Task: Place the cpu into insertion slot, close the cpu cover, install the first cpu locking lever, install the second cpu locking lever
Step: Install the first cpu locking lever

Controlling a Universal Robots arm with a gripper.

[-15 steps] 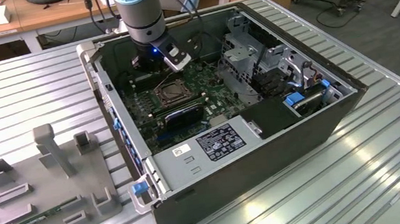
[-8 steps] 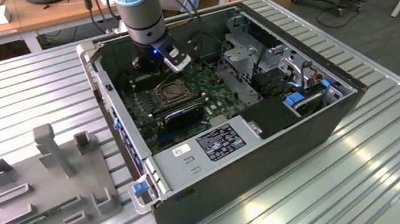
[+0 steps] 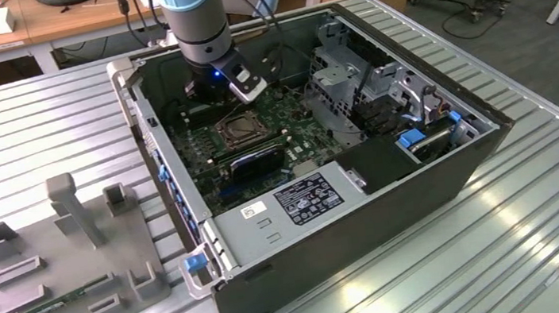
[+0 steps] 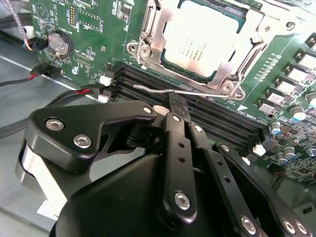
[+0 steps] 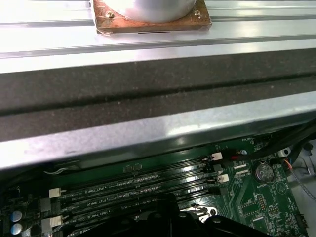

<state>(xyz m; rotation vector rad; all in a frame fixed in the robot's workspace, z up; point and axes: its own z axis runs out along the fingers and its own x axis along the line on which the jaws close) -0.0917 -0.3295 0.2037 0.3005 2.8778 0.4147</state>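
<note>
Inside the open computer case (image 3: 441, 169), the cpu (image 4: 202, 42) lies flat in the insertion slot (image 3: 237, 130) on the green motherboard (image 4: 89, 19). The silvery cpu cover (image 4: 157, 34) is folded down around it, its window showing the chip's top. A thin wire locking lever (image 4: 207, 92) runs along the socket edge next to the black memory slots (image 4: 222, 118). My gripper (image 4: 177, 102) hangs just over that lever with its black fingers pressed together, their tip touching the wire. In the exterior view the gripper (image 3: 236, 90) sits just behind the socket.
The case's metal walls (image 5: 148, 133) stand close around the arm. A drive cage (image 3: 345, 76) and the power supply (image 3: 296, 202) flank the board. A coin battery (image 5: 264, 172) and loose cables (image 4: 29, 79) lie nearby. A grey fixture (image 3: 68, 262) sits at the exterior view's left.
</note>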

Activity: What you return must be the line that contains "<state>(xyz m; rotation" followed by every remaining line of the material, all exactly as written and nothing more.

Your response:
<state>(xyz m; rotation vector rad; all in a frame fixed in the robot's workspace, z up; point and axes: its own z axis runs out along the fingers and its own x axis along the line on which the jaws close) -0.0917 -0.3295 0.2037 0.3005 2.8778 0.4147</state>
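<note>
Inside the open computer case (image 3: 441, 169), the cpu (image 4: 202, 42) lies flat in the insertion slot (image 3: 237, 130) on the green motherboard (image 4: 89, 19). The silvery cpu cover (image 4: 157, 34) is folded down around it, its window showing the chip's top. A thin wire locking lever (image 4: 207, 92) runs along the socket edge next to the black memory slots (image 4: 222, 118). My gripper (image 4: 177, 102) hangs just over that lever with its black fingers pressed together, their tip touching the wire. In the exterior view the gripper (image 3: 236, 90) sits just behind the socket.
The case's metal walls (image 5: 148, 133) stand close around the arm. A drive cage (image 3: 345, 76) and the power supply (image 3: 296, 202) flank the board. A coin battery (image 5: 264, 172) and loose cables (image 4: 29, 79) lie nearby. A grey fixture (image 3: 68, 262) sits at the exterior view's left.
</note>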

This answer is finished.